As per the title, whyyyyy?

It keeps on popping up that lots of people don't like A3 and I just can't see a good reason for this. Some of it seems to be disappointment; either people wanting more space marine "Ooh-rah!" action or pining for what could have been from the early drafts (planet of wood), but to my mind the film, as is, stands pretty well on its own.

Disclaimer: I'm not a massive Alien films nerd, so I haven't paid much attention to the various versions, I last saw the Assembly Cut version of A3

Dead kate moss

It kills off Newt, the ONLY moppet in movies that you didn't want to die!

Otherwise it's not that bad, just a huge disappointment after the previous two movies. Haven't seen it for ages though.

El Unicornio, mang

It definitely loses points because it followed two magnificent films, and killed off three important characters in the first minute or so. Generally it has a very downbeat feeling throughout without any of the humour that lifted the first two. Also the special effects are ropey. It's OK though, at least they tried something different. I have similar feelings about Godfather III though. Decent standalone film which suffers in the shadow of it's predecessors.

Replies From View

Killing all but Ripley was a spectacularly brave thing to do, and the right thing to do.  A brilliantly nihilistic way to end the trilogy.

Blumf

That's a thing, I just don't rate A2 that much. It's an okay film, but a bit too generic. Each time I've re-watched it, I've liked it a little less, so wiping the slate clean in A3 was a positive.

Mini

I like it, you can see flashes of what a genius David Fincher would become, though he's presumably constrained by the studio. But perhaps the biggest problem, if I remember correctly, is just the distinct lack of characters. There's Ripley, and then man 1, man 2 etc. And a fairly unconvincing love interest.

chocky909

You're right about Aliens Blumf. I think James Cameron makes his films so that they're most enjoyable the first time you watch them so they don't really stand up to repeat viewings.

El Unicornio, mang

I dunno, I've seen Aliens about 50 times and still love it, and the last 30 mins still gets my heart racing. I know some people who literally watch it at least once a week (although they are proper Aliens obsessives who dress up as characters and stuff). And I've seen the first two Terminator films umpteen times as well. Titanic, not so much...

Pete23

I think a lot of people were expecting the third film to go back to earth and to ramp up the odds even more with thousands of the bastards running amok (like in the Dark Horse comics), so it's no wonder that it wasn't particularly well received.

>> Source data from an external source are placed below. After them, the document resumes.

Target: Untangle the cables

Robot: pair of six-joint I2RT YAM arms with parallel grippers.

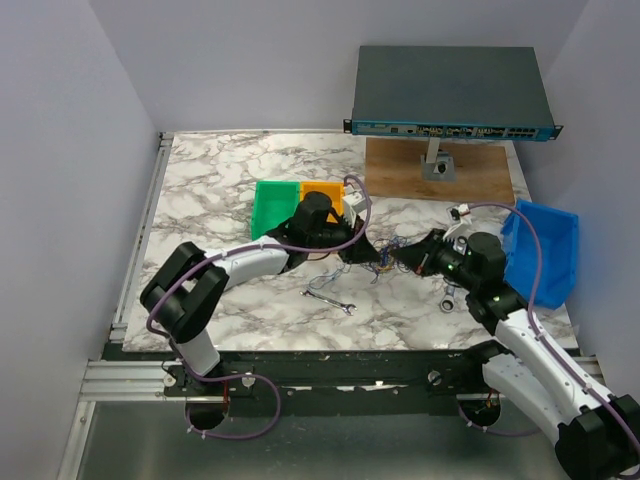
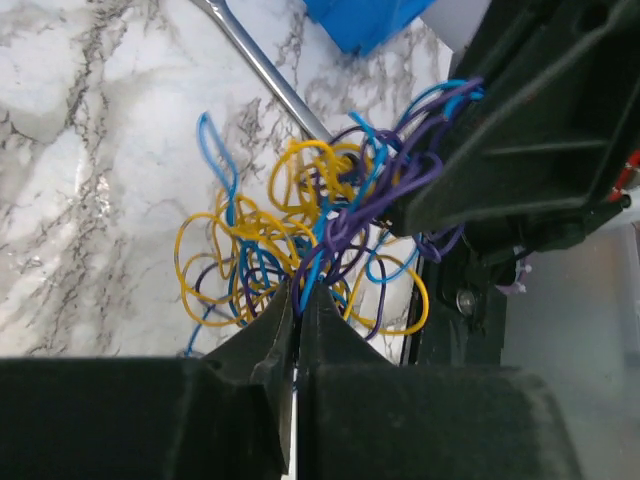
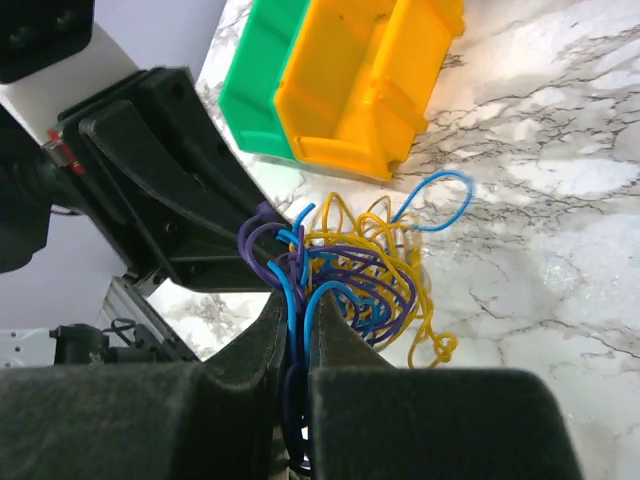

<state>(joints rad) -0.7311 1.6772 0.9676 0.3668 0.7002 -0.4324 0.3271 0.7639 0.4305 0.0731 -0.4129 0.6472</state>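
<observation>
cables (image 3: 360, 270) located mid-worktop (image 1: 230, 180), a loose knot of yellow, blue and purple strands held between the two hands, which face each other tip to tip. left hand (image 2: 297, 305): fingers drawn nearly together, only a slit between them, with a blue strand running into that slit; reads as a pinch on the near edge of the knot. right hand (image 3: 298, 315): fingers pressed together on blue and purple strands that pass down between them. most of the knot hangs free between the hands; whether it touches the marble cannot be told. wrench (image 1: 330, 300) lies flat just in front of the knot, apart from it. green bin (image 1: 272, 207) and orange bin (image 1: 322, 195) stand side by side behind the left arm. blue bin (image 1: 545, 250) sits at the right edge, beside the right arm.
</observation>
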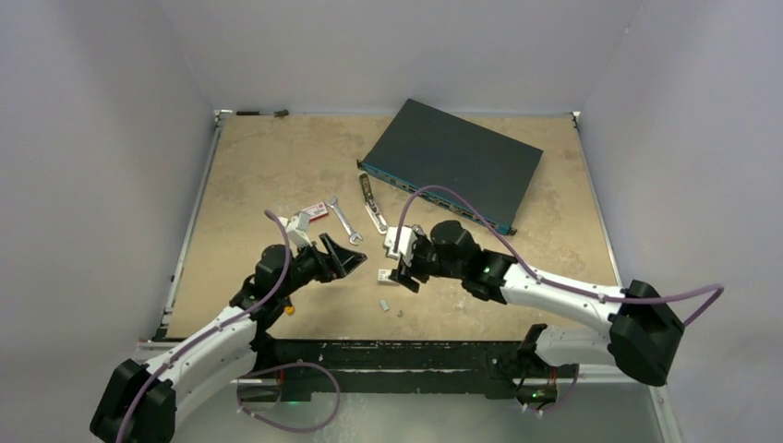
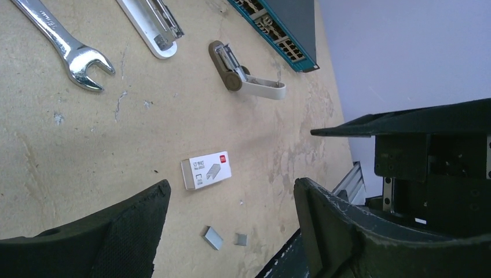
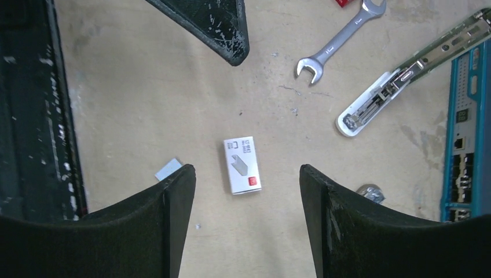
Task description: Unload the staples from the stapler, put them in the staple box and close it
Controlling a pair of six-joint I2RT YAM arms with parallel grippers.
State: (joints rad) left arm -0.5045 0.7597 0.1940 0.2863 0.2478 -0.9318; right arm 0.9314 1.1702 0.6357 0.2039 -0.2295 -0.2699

I like the grimness of Alien 3 - everyone's fucked, so why not just go out with a final victory for the little guy over The Man. Also it makes the Alien badass again; the aliens only seem to be a threat in Aliens because of their numbers (not including the Queen, obviously) so it's nice to see it back as the ultimate killing machine.

Far too many British actors saying "wanker" though.

Johnny Yesno

Quote from: Blumf on June 12, 2012, 04:36:31 PM
That's a thing, I just don't rate A2 that much. It's an okay film, but a bit too generic. Each time I've re-watched it, I've liked it a little less, so wiping the slate clean in A3 was a positive.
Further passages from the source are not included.